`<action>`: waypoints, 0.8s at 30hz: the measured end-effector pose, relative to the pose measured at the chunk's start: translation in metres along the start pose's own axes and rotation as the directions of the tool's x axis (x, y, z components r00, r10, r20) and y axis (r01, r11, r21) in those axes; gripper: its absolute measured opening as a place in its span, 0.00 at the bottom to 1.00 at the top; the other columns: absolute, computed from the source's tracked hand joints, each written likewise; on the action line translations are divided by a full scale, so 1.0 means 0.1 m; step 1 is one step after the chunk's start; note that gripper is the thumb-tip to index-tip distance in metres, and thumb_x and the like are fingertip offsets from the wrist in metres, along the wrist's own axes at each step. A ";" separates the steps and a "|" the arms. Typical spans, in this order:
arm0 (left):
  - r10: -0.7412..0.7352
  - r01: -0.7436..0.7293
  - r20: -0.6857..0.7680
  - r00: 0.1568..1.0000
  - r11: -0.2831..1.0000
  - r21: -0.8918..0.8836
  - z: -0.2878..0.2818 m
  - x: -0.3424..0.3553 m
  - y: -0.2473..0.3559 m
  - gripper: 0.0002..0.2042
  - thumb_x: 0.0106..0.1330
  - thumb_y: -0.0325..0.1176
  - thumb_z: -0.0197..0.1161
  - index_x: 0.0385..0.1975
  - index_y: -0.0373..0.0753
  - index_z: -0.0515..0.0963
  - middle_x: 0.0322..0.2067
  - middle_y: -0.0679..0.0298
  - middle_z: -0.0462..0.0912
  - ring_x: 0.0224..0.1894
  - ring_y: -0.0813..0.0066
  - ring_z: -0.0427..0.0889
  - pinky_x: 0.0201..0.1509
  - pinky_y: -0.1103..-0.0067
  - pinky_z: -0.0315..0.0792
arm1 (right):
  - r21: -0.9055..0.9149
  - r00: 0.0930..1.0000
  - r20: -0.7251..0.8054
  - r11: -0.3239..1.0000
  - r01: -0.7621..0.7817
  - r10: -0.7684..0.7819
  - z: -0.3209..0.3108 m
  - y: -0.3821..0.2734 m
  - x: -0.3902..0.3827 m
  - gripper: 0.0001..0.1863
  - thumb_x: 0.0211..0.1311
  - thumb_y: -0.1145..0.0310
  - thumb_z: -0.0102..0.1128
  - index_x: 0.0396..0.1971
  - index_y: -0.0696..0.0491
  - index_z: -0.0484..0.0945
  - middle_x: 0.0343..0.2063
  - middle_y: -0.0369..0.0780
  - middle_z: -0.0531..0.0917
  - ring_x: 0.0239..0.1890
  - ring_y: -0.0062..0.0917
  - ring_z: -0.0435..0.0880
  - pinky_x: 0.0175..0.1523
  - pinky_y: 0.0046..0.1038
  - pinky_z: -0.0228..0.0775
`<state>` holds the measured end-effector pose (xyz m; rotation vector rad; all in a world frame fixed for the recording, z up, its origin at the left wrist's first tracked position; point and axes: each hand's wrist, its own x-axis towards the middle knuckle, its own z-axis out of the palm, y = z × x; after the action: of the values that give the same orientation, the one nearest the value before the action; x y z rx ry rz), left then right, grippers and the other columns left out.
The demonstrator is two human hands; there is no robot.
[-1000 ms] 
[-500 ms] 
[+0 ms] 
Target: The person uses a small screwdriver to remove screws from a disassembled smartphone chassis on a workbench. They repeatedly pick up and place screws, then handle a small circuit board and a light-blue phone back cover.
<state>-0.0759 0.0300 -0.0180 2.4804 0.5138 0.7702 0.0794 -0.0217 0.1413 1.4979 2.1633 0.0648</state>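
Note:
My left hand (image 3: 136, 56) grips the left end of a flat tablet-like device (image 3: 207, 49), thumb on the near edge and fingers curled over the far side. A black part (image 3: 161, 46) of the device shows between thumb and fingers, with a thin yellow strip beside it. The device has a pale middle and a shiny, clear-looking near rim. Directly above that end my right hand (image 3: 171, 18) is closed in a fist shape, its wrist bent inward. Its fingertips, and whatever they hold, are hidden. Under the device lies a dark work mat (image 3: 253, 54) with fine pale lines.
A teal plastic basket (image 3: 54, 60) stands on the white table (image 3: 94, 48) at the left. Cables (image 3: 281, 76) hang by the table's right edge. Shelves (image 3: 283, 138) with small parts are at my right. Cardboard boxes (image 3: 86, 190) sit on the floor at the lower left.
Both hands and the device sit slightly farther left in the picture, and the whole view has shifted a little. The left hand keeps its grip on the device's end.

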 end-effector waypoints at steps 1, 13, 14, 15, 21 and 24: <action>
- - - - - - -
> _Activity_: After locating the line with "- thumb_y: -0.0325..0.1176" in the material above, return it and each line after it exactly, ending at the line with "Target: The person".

> _Reply_:
  - thumb_y: -0.0325..0.1176
  - thumb_z: -0.0197..0.1161
  - index_x: 0.0385..0.1975
  - index_y: -0.0373..0.0753
  - index_z: -0.0515..0.0963
  - middle_x: 0.0322..0.2067
  - middle_y: -0.0679..0.0298
  - middle_z: -0.0462..0.0912
  - ring_x: 0.0224..0.1894
  - ring_y: -0.0813..0.0066
  - ring_z: -0.0427..0.0889
  - pinky_x: 0.0201..0.1509
  - pinky_y: -0.1103..-0.0067
  - pinky_z: -0.0315..0.0792
arm1 (right):
  - r21: -0.9055..0.9149
  - r00: 0.0930..1.0000
  - r20: -0.7251..0.8054
  - r11: -0.3239..1.0000
  - r01: -0.7621..0.7817
  - r10: -0.7684..0.7819
  - z: -0.3209..0.3108 m
  - y: -0.3821..0.2734 m
  - x: -0.3902..0.3827 m
  - gripper: 0.0001..0.1863
  - thumb_x: 0.0211..0.1311
  - thumb_y: -0.1145..0.0310
  - thumb_z: -0.0102..0.1128
  - index_x: 0.0396..0.1971
  - index_y: -0.0696..0.0491
  - index_z: -0.0484..0.0945
  - middle_x: 0.0343..0.2063
  - middle_y: -0.0369..0.0780
  - middle_z: -0.0531..0.0917
  - ring_x: 0.0239..0.1890
  - ring_y: -0.0062..0.0917
  - ring_z: -0.0435..0.0880
  - pinky_x: 0.0175..0.1523
  - pinky_y: 0.0046..0.1038
  - pinky_z: -0.0228..0.0775
`<state>` holds the measured end-effector pose (xyz m; rotation vector rad; all in a world frame fixed for the recording, z up, its origin at the left wrist's first tracked position; point and axes: each hand's wrist, its own x-axis towards the middle knuckle, its own z-axis out of the palm, y = z × x; after the action: of the values that give the same orientation, the one nearest the value before the action; x y z rx ry rz), left then right, grippers and the other columns left out.
The demonstrator is two human hands; there is no robot.
[-1000 ms] 
[-500 ms] 
[+0 ms] 
Target: The person uses a small screwdriver to remove screws from a disassembled smartphone chassis on a workbench. They repeatedly pick up and place screws, then handle a small circuit board and a light-blue phone back cover.

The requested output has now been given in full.